-- Opening Marker --

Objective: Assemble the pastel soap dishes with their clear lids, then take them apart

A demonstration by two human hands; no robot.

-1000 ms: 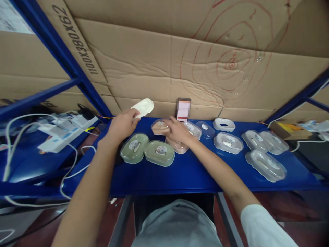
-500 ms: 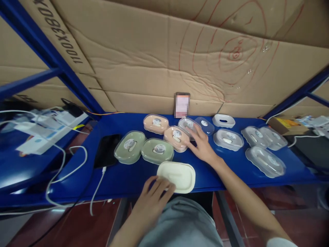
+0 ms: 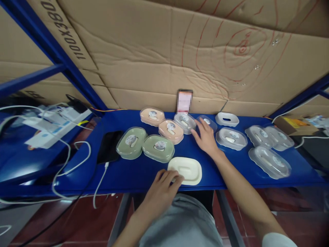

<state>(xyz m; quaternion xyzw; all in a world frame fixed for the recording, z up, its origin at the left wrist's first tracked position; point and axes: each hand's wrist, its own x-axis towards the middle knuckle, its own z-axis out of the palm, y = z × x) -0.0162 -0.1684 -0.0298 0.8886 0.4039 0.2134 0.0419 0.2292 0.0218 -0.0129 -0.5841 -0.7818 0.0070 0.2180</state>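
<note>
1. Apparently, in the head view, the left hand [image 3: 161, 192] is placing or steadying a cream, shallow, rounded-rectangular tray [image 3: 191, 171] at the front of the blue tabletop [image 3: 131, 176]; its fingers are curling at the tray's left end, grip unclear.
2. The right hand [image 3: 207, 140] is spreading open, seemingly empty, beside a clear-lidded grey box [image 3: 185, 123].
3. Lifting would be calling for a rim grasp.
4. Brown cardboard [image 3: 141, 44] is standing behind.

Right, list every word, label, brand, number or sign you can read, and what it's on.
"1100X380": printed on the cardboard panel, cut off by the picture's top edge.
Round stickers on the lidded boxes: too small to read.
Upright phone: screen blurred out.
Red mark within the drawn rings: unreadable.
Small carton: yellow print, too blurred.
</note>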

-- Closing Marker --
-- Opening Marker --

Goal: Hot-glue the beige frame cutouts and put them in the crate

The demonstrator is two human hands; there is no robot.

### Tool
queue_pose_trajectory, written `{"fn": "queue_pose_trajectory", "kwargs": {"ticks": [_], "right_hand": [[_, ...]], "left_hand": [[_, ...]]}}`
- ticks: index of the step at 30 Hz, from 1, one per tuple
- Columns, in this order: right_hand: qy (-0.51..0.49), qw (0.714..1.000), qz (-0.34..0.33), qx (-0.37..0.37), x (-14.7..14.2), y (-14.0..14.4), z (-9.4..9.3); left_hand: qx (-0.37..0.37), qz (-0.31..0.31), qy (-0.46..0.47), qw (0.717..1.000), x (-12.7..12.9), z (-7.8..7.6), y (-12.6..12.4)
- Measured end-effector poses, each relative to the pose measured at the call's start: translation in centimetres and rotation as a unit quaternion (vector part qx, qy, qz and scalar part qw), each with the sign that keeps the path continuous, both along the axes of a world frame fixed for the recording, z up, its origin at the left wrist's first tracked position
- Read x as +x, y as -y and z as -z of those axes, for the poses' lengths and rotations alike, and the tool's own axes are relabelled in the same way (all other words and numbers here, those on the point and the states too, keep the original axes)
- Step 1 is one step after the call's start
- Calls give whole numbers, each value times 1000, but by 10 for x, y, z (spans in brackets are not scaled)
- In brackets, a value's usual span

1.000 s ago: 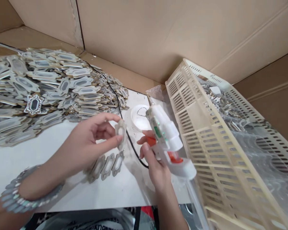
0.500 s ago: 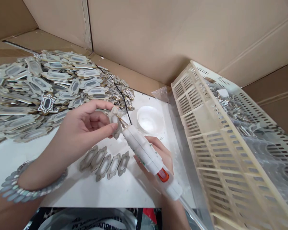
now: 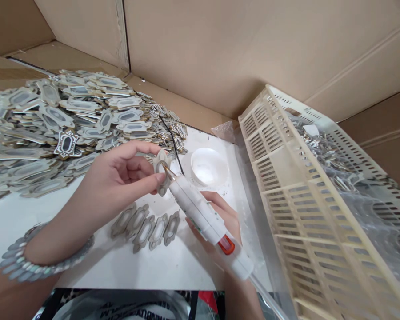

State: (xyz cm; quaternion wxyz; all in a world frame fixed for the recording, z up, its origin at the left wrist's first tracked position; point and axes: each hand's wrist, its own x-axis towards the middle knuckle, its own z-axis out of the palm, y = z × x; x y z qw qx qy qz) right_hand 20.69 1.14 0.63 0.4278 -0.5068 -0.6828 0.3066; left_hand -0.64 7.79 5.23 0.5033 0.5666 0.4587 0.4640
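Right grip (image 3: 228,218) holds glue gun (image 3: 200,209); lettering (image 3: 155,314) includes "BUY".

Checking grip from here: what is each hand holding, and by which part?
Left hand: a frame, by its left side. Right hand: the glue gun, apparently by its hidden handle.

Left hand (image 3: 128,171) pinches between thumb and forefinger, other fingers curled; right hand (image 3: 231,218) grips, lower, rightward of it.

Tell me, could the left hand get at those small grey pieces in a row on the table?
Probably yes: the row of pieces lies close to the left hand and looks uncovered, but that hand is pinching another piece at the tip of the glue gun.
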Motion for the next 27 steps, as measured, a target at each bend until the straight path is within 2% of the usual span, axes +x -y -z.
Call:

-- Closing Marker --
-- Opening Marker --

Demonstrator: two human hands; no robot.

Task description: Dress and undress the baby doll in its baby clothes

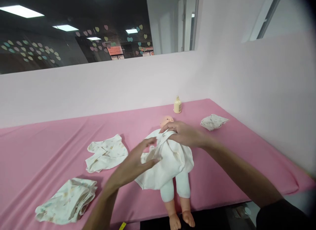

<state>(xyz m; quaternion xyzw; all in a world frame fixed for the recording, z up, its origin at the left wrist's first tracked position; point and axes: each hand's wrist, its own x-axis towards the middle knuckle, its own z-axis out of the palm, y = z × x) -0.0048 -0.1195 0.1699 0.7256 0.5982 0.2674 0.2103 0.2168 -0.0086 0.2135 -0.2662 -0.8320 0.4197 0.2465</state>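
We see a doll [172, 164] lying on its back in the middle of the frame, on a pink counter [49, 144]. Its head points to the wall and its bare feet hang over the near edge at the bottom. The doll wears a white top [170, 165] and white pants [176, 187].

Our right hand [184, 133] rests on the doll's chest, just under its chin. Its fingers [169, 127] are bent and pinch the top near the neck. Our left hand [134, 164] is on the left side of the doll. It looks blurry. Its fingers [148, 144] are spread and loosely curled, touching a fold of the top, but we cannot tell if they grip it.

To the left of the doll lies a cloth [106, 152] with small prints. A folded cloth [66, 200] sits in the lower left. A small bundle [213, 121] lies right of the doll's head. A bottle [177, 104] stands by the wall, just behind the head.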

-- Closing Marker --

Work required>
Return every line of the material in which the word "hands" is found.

Answer for the task>
A demonstration by two human hands; no robot.
The demonstrator is two human hands; there is no robot.
Demonstrator: two human hands; no robot.

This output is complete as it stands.